My Grandmother’s Alzheimer’s Journey: AxoSim Research Assistant Charlotte Pearson Shares Her Story and Passion for Better Research

News and Blog

My grandmother was an avid cook, gardener, and Lakers fan. When she was 67, she was diagnosed with Alzheimer’s. The disease progressed slowly, thanks in part to an experimental Alzheimer’s drug study she participated in, and this gave us more time to spend with the woman we loved. For a short time after her diagnosis, my grandmother and I were able to continue our movie nights and ice cream dates; this extra time was precious to me, and I remain grateful to the scientists who were able to give us an interim treatment.

However, as the years went on, the woman I knew faded, recognizing our family only as caregivers instead of loved ones. The disease impacted both her mind and body. She was unable to tell time, or to solve her favorite crossword puzzles, and eventually she could not verbally communicate. It is enormously difficult to love and care for someone with Alzheimer’s, and watching my grandmother’s struggle cemented my resolve to pursue research into the disease in hopes of contributing to a cure.

At AxoSim, our Human BrainSim® model is capable of revolutionizing research of Alzheimer’s and other neurodegenerative diseases. AxoSim’s BrainSim® technology is a representative model of the human brain. We use human induced pluripotent stem cell (iPSC) technology, which has changed the face of preclinical research, and these iPSC-derived cell types can be used to study neurodegenerative diseases like Alzheimer’s.

Alzheimer’s studies with human postmortem brains represent only the characteristics of end-stage disease, so there is a clear need to establish human-relevant models to define molecular and pathogenic pathways in the disease(1). 3D cell cultures like those used at AxoSim offer just such a model, and provide several advantages for Alzheimer’s research. In general, 3D iPSC cultures allow for the possibility of age-dependent accumulation of Aβ and tau aggregates (2 markers of the disease) within months, they can be maintained in vitro for years, and they do not require exogenous overexpression of mutant proteins for the development of disease-relevant pathologies(1).

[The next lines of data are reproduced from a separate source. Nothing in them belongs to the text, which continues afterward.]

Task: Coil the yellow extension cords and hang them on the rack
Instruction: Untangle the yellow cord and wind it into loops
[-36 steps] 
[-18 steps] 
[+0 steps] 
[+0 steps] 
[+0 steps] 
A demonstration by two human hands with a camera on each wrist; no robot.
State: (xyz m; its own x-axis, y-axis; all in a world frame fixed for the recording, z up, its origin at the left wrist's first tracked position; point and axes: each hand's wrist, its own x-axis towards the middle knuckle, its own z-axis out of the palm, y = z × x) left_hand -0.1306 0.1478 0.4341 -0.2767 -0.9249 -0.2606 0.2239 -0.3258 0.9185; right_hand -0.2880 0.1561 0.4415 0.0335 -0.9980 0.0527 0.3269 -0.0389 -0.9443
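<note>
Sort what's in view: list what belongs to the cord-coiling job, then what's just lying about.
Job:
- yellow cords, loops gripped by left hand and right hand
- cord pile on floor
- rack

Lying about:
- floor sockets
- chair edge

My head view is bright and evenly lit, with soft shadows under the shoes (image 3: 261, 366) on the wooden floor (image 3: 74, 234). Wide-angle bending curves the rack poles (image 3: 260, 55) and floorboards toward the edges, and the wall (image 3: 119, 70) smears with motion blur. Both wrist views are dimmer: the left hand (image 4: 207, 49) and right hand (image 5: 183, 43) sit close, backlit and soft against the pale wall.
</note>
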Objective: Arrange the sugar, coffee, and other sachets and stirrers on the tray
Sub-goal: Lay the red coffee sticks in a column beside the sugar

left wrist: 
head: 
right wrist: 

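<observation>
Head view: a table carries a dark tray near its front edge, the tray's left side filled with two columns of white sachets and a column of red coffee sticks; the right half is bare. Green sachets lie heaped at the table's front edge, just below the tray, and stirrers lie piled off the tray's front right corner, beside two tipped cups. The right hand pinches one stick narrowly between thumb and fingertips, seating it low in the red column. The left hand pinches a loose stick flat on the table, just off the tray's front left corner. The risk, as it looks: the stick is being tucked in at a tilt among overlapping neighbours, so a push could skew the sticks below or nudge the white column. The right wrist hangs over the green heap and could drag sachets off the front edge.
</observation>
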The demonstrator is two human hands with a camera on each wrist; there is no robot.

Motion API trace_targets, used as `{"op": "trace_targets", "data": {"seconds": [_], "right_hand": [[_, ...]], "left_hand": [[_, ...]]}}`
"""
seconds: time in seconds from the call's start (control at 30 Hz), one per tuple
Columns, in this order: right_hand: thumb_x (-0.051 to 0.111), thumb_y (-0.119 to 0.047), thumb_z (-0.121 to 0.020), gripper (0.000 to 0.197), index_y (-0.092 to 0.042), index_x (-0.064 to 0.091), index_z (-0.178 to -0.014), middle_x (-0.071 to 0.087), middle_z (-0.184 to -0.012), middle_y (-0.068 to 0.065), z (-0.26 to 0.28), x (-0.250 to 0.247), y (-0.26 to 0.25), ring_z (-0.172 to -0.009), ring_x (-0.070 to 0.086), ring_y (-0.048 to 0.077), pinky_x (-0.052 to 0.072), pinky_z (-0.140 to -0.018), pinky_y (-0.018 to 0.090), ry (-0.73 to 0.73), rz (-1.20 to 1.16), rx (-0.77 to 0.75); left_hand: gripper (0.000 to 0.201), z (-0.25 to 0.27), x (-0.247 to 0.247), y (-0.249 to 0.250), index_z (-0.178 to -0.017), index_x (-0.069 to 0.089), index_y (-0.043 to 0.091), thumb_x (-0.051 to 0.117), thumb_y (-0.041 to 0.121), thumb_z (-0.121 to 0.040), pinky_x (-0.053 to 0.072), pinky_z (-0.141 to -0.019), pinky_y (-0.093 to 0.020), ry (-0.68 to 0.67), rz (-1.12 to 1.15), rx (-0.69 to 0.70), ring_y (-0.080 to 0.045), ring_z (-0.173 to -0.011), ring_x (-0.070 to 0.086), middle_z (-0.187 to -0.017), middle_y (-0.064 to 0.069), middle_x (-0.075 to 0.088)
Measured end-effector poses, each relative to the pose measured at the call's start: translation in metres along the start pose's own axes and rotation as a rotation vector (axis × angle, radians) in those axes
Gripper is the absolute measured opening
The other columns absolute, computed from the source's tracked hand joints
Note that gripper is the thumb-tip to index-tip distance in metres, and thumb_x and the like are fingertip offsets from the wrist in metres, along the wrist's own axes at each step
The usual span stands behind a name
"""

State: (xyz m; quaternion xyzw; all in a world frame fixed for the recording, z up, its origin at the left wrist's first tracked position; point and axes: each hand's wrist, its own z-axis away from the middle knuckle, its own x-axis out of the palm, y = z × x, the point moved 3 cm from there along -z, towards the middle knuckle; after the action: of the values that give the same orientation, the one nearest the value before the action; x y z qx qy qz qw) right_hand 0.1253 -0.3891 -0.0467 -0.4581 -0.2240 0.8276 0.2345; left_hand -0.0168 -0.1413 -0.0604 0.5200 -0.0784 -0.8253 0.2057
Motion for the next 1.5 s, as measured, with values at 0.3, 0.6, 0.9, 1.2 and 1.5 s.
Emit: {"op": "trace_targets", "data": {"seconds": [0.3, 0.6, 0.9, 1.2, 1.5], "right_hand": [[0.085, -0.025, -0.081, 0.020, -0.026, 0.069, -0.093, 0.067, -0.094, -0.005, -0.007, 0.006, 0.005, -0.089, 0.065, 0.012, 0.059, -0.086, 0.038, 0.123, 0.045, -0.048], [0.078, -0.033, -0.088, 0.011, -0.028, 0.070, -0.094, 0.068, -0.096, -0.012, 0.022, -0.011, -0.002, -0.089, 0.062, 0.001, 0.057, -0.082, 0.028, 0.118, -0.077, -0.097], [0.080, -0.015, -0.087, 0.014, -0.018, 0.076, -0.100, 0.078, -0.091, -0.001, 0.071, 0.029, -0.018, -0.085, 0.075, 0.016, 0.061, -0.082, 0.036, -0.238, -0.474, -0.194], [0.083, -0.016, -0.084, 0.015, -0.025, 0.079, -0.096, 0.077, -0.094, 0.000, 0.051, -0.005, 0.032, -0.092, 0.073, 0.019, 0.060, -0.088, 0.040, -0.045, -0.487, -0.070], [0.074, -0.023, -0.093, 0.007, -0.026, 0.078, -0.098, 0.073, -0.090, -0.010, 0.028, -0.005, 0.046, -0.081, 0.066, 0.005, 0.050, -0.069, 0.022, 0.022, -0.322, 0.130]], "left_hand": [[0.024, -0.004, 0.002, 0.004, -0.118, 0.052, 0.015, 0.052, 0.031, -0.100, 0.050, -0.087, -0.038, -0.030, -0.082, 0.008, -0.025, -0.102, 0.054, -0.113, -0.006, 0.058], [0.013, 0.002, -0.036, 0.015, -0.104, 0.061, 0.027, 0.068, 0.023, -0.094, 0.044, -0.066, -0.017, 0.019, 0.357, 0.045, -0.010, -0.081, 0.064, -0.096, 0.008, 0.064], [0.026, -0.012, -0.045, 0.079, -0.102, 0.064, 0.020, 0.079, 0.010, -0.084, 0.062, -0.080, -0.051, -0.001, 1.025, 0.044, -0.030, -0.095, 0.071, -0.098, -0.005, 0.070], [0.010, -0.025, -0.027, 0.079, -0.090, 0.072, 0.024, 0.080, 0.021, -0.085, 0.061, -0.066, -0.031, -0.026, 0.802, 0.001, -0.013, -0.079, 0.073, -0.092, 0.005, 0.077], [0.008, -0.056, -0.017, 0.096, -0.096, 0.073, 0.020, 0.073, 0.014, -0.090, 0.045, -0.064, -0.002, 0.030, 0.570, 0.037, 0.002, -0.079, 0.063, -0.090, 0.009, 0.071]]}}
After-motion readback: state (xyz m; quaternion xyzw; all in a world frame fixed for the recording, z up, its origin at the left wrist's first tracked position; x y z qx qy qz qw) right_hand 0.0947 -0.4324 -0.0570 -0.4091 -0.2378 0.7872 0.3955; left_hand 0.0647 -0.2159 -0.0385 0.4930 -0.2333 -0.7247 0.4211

With so many benefits, iPSC models are an exciting new approach to Alzheimer’s research, and are likely to facilitate novel insights into Alzheimer’s pathomechanisms. I am excited by the possibilities of AxoSim’s cutting edge iPSC technology and for the future of Alzheimer’s research.

(1)Penney, J., Ralvenius, W.T. & Tsai, LH. Modeling Alzheimer’s disease with iPSC-derived brain cells. Mol Psychiatry 25, 148–167 (2020).